▸ **WHAT THIS TASK INVOLVES**: Reproduce the listing verbatim.

▸ **SUPPLIED DATA**:
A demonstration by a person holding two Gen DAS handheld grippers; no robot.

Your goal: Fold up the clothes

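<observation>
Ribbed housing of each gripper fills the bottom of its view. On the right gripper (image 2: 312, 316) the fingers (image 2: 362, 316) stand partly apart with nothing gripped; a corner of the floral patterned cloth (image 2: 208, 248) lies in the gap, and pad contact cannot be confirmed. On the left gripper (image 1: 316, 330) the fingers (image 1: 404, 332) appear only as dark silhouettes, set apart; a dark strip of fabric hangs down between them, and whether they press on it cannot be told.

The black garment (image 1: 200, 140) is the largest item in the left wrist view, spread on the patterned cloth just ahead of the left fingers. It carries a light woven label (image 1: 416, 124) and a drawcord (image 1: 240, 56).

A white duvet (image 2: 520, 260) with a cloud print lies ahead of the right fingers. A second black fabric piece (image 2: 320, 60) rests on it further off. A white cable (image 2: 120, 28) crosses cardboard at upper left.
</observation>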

▸ **PROBLEM SOLUTION**:
A demonstration by a person holding two Gen DAS handheld grippers; no robot.

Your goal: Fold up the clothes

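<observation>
Ribbed housing of each gripper fills the bottom of its view. On the right gripper (image 2: 312, 316) the fingers (image 2: 362, 316) stand partly apart with nothing gripped; a corner of the floral patterned cloth (image 2: 208, 248) lies in the gap, and pad contact cannot be confirmed. On the left gripper (image 1: 316, 330) the fingers (image 1: 404, 332) appear only as dark silhouettes, set apart; a dark strip of fabric hangs down between them, and whether they press on it cannot be told.

The black garment (image 1: 200, 140) is the largest item in the left wrist view, spread on the patterned cloth just ahead of the left fingers. It carries a light woven label (image 1: 416, 124) and a drawcord (image 1: 240, 56).

A white duvet (image 2: 520, 260) with a cloud print lies ahead of the right fingers. A second black fabric piece (image 2: 320, 60) rests on it further off. A white cable (image 2: 120, 28) crosses cardboard at upper left.
</observation>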

What came before is the finished answer.